Questions about $\int_{0}^{\infty} \frac{1}{x^\lambda (x + 4)} \, \mathrm{d}x$

Question

Questions about

$$I = \int_{0}^{\infty} \frac{1}{x^\lambda (x + 4)} \, \mathrm{d}x = \pi4^{-\lambda}. $$

The exact solution can be found in Saff/Snider(p349) for $\lambda = 1/2$. I am using $\lambda$ because the next example $\int_{0}^{\infty} \frac{1}{x^\lambda (x - 4)} \, \mathrm{d}x$ has many steps similar to this.

Here are my questions

1. They used a branch cut on $(0,2\pi]$ which they called principal branch even though the book defines principal to mean $(-\pi,\pi].$ Why is it called principal for $(0,2\pi]$?

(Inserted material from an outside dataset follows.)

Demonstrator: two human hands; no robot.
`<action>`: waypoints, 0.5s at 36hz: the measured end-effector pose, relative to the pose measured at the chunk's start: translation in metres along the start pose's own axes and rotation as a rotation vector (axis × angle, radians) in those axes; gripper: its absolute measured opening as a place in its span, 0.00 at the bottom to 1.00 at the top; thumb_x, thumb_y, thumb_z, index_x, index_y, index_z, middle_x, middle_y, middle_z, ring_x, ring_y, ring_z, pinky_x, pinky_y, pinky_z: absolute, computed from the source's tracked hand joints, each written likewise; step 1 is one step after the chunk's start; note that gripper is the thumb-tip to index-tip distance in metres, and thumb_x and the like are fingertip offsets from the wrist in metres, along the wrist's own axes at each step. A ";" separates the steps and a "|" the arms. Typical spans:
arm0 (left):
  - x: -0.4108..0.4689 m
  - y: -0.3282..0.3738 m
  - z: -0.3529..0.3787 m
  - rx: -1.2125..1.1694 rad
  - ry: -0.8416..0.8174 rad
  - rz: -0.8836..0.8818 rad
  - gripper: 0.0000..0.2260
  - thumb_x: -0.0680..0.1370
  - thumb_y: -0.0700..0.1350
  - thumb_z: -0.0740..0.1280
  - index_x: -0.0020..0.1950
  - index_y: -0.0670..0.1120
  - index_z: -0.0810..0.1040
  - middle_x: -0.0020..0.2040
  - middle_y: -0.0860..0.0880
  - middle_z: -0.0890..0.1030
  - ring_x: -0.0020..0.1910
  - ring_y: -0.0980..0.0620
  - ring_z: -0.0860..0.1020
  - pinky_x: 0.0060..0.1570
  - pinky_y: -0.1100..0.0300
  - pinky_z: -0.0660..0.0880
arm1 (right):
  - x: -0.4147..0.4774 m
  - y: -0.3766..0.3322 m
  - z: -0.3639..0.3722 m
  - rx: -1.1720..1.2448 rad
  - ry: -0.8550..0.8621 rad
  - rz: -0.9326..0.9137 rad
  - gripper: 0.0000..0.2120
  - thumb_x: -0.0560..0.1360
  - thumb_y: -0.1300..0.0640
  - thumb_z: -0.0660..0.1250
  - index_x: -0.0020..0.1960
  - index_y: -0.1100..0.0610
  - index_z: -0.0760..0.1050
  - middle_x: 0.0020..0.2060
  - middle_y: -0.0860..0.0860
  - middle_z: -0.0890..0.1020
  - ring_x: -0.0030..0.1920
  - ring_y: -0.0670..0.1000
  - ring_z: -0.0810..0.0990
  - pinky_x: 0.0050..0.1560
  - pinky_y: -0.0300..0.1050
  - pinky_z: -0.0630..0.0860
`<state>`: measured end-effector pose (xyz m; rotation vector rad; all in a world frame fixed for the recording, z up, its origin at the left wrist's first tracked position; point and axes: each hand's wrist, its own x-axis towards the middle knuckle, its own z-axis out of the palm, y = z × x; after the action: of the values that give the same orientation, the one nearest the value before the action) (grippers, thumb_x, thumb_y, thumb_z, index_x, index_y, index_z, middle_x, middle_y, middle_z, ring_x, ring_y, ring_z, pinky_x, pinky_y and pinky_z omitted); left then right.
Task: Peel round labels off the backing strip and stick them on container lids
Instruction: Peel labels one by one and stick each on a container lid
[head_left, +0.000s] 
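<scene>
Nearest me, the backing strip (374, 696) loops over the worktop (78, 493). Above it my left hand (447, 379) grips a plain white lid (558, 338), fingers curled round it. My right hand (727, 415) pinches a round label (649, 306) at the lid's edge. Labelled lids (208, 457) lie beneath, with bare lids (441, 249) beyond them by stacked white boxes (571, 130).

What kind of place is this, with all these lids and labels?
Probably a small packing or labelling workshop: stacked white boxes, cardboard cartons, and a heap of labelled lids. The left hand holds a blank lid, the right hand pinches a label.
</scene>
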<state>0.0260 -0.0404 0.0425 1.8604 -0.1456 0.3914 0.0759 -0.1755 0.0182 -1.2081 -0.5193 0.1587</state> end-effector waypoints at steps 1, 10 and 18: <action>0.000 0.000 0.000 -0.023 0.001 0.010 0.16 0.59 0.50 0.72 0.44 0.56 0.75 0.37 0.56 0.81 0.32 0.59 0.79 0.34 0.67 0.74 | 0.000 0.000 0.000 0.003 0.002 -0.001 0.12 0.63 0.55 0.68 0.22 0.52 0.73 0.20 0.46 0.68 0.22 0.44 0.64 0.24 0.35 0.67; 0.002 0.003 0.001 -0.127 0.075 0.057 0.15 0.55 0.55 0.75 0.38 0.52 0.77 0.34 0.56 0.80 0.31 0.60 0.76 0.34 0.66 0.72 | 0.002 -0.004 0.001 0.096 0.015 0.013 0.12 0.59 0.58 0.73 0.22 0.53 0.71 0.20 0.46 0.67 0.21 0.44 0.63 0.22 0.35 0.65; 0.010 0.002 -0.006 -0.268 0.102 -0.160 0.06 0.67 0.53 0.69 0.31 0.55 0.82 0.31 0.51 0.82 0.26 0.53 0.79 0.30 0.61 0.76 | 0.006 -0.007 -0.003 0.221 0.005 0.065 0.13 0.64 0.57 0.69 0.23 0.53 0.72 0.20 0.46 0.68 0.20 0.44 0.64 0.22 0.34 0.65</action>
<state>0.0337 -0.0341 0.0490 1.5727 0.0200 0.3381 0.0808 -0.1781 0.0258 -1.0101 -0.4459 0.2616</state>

2. For the pacman contour, here it where it got me. I know in the limiting as $\rho \to \infty, \epsilon \to 0$, the integral will coincide with the real integral, but to come up with this? When I look at the paceman contour, it feels like we are "deleting" the region of integration.

3. These branch cuts are just chosen arbitrary to make our contours convenient right? So why can't I choose the semi-indented region?

4. I actually tried to use the contour above and found that on $x = -4$, I got

   $$ \lim_{\delta \to 0} \int_{S_\delta} \frac{1}{-\sqrt{z}(z+4)} \, \mathrm{d}z = -\pi i \, \underset{z=-4}{\operatorname{Res}} = \frac{-\pi i}{\pm 2i} = - \frac{\pi}{2}$$

   indicating there probably is an issue with my method. But I'd argue that since we are above the $y-$axis, we take $+2$ and hence $-\pi/2$.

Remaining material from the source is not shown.